Israeli Prime Minister Benjamin Netanyahu has okayed the construction of 25 new housing units in the West Bank settlement of Keidar despite international calls to the contrary.
During a phone conversation with Defense Minister Ehud Barak on Monday, Netanyahu instructed Barak to stop preventing the construction of the new units in the West Bank, claiming the units do not fall under the cabinet's decision to halt settlement construction activities for 10 months.
Tel Aviv had earlier agreed to freeze all settlement activities, except in Jerusalem Al-Quds, for 10 months in a bid to re-launch stalled Israeli-Palestinian peace talks.
Israeli officials hope that the official declaration of a settlement freeze in the occupied West Bank would enable the renewal of negotiations with the Palestinian Authority, which has refused to engage in peace talks until Israel implements such a measure.
Tel Aviv is, moreover, currently under intense pressure from the international community to halt the construction of illegal settlements in the West Bank.

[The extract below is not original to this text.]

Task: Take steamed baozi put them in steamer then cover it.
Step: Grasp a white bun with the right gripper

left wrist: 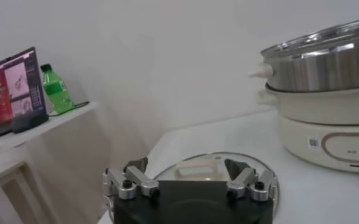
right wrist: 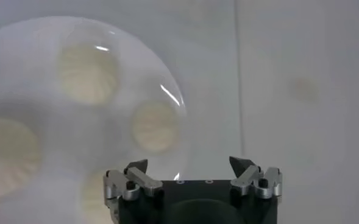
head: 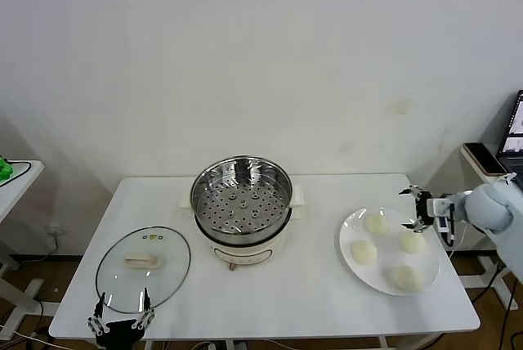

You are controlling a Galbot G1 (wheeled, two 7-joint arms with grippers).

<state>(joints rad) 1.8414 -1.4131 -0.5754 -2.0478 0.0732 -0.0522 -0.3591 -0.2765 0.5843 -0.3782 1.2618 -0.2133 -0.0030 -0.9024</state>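
Four buns (head: pixel 375 223) lie on one white plate (head: pixel 350 235). There is one steel steamer pot (head: pixel 241 199) on one white cooker base (head: pixel 243 253), one glass lid (head: pixel 143 270), and one white worktop (head: pixel 310 284). Two end effectors are in view: the left end effector (head: pixel 121 316) and the right end effector (head: pixel 415 208). One green bottle (left wrist: pixel 57 90) stands beside one screen (left wrist: pixel 8 86) on a side shelf.

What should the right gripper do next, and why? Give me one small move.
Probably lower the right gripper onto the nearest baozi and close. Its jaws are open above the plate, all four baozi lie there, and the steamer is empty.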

Israeli settlements are widely considered the main obstacle in the way of Israeli-Palestinian peace talks.
Under the 2002 Roadmap for Peace plan brokered by the United States, the European Union, the United Nations, and Russia, Israel has to 'dismantle settlement outposts erected since 2001 and freeze all settlement activities'.
There are currently 121 Israeli settlements and approximately 102 Israeli outposts built on Palestinian land occupied by Israel in 1967. All of these settlements and outposts are illegal under international law and have been condemned by numerous United Nations Security Council resolutions.

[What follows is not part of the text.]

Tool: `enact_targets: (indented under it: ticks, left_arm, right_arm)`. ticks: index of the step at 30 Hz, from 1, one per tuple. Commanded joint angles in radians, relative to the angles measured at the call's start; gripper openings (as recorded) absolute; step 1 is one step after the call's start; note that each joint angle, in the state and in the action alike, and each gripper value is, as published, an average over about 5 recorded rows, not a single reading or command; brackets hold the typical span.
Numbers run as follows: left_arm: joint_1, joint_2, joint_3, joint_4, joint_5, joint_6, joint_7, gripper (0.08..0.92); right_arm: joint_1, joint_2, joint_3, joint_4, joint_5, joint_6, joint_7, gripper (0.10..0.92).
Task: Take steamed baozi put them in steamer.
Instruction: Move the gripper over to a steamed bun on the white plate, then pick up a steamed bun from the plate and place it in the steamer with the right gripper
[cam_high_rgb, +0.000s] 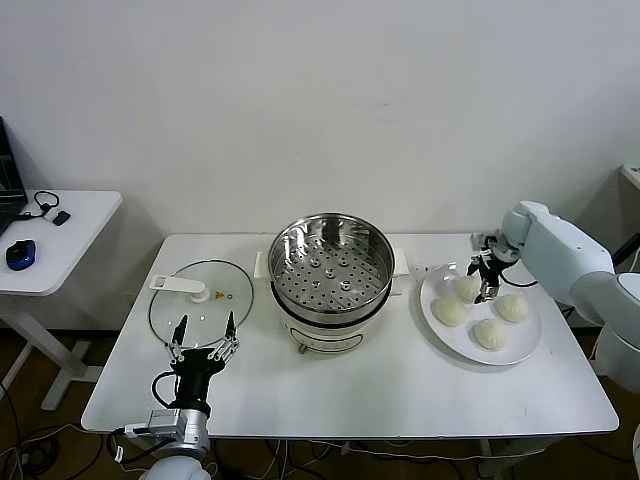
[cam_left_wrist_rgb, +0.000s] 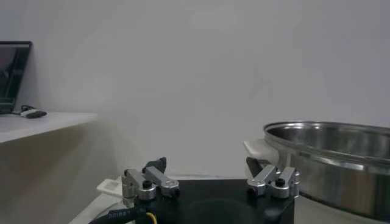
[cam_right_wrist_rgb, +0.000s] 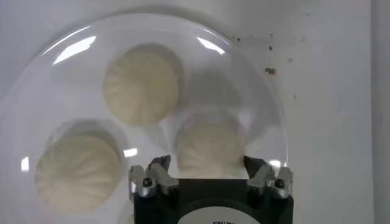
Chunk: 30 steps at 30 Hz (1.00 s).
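White table (cam_high_rgb: 400, 390): right gripper (cam_right_wrist_rgb: 210, 176) jaws open, straddling plate's (cam_high_rgb: 527, 345) rear baozi (cam_right_wrist_rgb: 210, 149); left gripper (cam_high_rgb: 204, 345) idle, open.

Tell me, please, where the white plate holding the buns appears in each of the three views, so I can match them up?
Head view: the plate lies at table right, beside the steamer, with the right gripper over its far side.
Left wrist view: not in it; only the steamer shows.
Right wrist view: the plate fills most of the picture.
Shared landmark: the bun between the right gripper's open fingers.
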Motion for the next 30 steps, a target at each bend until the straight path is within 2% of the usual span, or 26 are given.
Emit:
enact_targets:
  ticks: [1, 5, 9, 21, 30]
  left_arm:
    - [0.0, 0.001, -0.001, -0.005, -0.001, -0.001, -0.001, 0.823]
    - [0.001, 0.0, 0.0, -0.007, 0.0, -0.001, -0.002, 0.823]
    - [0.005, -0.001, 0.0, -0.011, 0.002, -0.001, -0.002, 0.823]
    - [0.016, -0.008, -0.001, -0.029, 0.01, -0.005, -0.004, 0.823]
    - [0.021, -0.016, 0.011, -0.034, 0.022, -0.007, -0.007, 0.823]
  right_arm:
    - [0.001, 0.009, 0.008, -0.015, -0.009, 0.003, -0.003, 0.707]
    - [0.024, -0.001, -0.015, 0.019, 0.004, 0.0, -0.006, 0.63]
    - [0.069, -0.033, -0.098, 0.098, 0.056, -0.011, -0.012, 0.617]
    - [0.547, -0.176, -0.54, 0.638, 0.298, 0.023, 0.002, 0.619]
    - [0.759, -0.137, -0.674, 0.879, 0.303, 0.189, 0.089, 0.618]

These settlements and outposts are inhabited by a population of approximately 462,000 Israeli settlers. Some 191,000 Israelis are living in settlements around Jerusalem Al-Quds and an additional 271,400 are spread throughout the West Bank.
All such Jewish settlements are deemed illegal under international law because they have been erected on occupied lands that the Palestinians claim for a future state.